Atmospheric conditions are one of the biggest nemesis to stargazing enthusiasts, and it’s also one of the primary reasons behind making kids fall out of their love for astronomy.
There are no technological solutions to this, and it’s also one of the few problems that baffles a lot of amateurs into thinking that their expensive scope is broken.
On certain nights, even the most high powered and expensive telescope will give you blurry images.
And I bet your child won’t be happy about seeing distorted moon crates, especially when he has friends over to show off his cool new telescope.
He will soon find a new interest, and the scope will be left beside the window, gathering dust.
Hence, it’s important to be aware of the earth’s turbulent atmosphere and teach your child to train his/her eyes better to catch steady air.
This will keep his/her interest growing while at the same time learning something new each day.
Frequently Asked Questions
What is the best telescope for a child?
The following 7 telescopes are my kids all-time favorites (in random order):
- Educational Insights GeoSafari Jr. Talking
- Celestron 21024 FirstScope
- Educational Insights GeoSafari Omega
- Celestron Astro Fi 90
- Educational Insights Nancy B’s Science Club MoonScope
- Celestron 21036 PowerSeeker 70AZ
- Black Twinstar 60mm Compact Kids
What do I look for in a kids telescope?
When picking a telescope for a (grand)child, you need to think a bit differently than usual.

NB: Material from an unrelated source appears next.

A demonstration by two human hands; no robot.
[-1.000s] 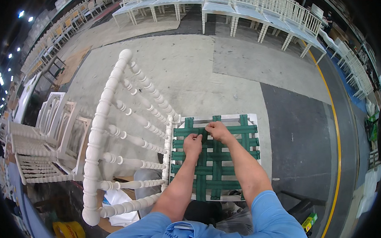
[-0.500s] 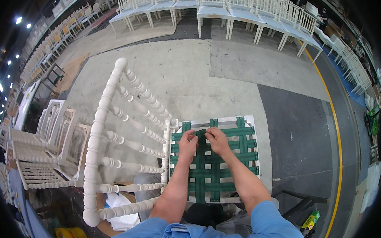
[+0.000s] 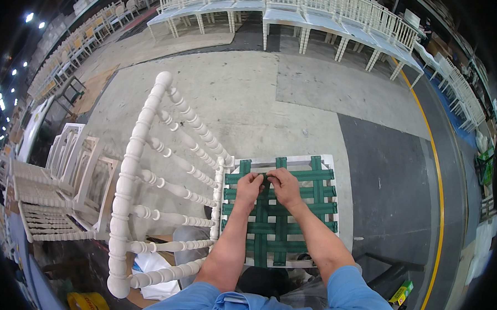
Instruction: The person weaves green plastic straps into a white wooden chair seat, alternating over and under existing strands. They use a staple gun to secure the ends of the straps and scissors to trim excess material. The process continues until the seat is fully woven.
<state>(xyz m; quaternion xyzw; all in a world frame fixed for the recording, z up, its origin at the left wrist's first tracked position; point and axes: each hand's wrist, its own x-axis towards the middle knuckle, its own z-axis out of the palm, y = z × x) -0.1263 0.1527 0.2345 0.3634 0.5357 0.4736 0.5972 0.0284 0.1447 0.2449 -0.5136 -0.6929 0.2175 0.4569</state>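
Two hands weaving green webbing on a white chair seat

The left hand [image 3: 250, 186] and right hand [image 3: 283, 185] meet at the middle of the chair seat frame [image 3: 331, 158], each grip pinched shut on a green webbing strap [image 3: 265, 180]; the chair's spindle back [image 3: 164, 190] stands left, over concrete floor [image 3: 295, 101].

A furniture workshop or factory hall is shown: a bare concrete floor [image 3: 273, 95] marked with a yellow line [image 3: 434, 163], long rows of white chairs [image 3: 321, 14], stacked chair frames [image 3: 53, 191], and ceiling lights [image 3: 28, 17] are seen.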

Aperture might be the most exciting feature for adults. However, you need to think about this from the child’s perspective.

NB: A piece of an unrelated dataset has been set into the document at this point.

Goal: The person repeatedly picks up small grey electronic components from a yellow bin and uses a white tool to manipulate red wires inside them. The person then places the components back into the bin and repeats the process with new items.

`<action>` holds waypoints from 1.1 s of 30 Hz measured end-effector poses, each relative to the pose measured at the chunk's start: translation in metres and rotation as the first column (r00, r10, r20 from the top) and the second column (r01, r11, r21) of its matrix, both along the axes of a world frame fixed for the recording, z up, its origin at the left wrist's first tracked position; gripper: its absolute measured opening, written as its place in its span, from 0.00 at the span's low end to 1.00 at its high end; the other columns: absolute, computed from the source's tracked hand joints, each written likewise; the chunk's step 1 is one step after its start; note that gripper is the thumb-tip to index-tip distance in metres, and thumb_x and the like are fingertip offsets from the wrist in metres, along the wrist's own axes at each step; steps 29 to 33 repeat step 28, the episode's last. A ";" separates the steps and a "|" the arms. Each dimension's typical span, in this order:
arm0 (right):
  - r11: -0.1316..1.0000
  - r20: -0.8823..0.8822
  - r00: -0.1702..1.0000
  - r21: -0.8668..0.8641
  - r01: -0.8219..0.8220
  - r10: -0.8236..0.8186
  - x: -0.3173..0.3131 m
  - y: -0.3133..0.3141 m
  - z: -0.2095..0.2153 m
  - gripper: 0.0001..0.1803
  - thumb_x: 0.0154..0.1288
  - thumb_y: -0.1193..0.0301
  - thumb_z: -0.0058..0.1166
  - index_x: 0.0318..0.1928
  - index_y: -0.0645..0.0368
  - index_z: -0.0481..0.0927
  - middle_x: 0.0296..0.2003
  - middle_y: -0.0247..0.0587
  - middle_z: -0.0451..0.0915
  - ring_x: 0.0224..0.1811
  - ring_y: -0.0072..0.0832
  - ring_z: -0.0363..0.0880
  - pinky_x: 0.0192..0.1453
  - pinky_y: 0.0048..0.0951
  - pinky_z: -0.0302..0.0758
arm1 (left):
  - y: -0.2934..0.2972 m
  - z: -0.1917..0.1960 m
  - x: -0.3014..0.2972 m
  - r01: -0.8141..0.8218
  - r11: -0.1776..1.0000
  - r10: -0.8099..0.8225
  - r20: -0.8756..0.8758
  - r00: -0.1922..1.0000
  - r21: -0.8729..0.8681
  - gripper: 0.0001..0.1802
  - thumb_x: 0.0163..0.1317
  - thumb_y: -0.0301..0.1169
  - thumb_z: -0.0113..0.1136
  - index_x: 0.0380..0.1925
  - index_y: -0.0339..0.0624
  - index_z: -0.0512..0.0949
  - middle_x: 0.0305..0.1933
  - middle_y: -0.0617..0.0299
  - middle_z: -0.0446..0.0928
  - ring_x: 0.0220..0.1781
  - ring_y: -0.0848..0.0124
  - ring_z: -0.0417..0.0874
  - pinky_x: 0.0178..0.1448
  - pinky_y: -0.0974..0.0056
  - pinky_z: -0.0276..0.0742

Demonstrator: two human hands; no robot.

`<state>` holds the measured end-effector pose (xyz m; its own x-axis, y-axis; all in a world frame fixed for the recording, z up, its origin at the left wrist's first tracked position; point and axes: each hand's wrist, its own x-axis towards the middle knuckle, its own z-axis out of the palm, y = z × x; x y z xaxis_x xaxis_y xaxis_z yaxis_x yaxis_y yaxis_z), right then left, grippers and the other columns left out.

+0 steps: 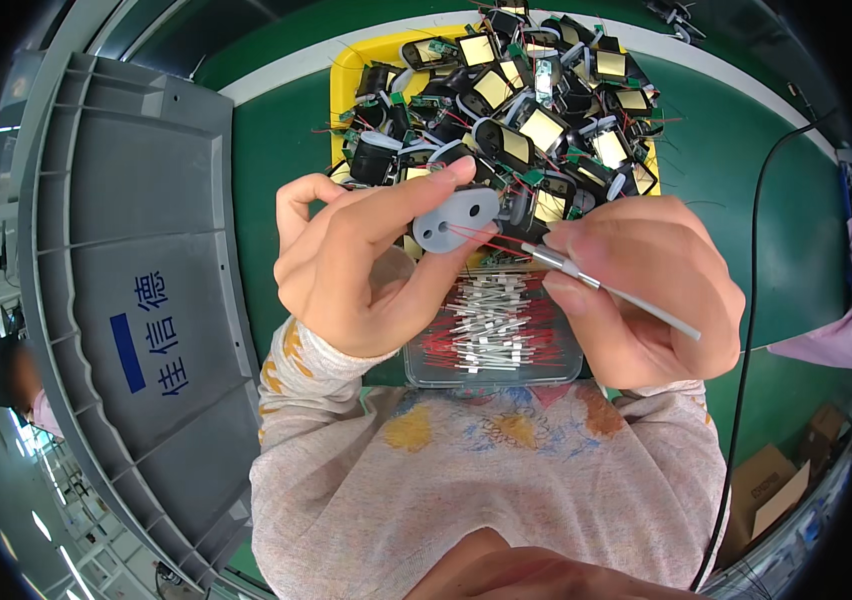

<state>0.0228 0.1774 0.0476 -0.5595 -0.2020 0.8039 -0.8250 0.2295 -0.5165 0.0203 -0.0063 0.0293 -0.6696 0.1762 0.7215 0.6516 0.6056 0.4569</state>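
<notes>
Grey plastic plate (456,217) pinched by left hand (366,270), right hand (646,290) threading tube (606,292).

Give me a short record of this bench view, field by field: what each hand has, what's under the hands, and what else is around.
left hand: left hand pinches a flat grey plastic piece with holes
right hand: right hand holds a thin white-sleeved part whose red wires reach a hole in the grey piece
under the hands: clear tray of similar white tubes with red leads
behind: yellow bin heaped with black coil parts
surface: green mat
left side: grey plastic crate lid
right side: black cable
</notes>
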 end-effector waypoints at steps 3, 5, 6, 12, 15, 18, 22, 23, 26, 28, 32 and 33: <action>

When purchasing a telescope for kids, you have to focus on positive aspects but also keep an eye on negative aspects. It means you have to get a telescope that is age-appropriate.
For younger children, you can buy something small, cheap and comfortable so they can see craters on the moon and the brightest planets in our galaxy. Give the same telescope to a teenager, and they’ll get bored very fast.
You know the child that will receive the telescope from you best, so you have to decide which model fits the best for his or her needs.
The various wonders and mysteries of space are something that can engage any curious young mind for hours.
Not only is it a very educational experience, but it bolsters one’s curiosity towards science and scientific learning. But the proper step into the field of astronomy always begins with the right scope.
Hope you found my guide on the best kids telescope helpful today.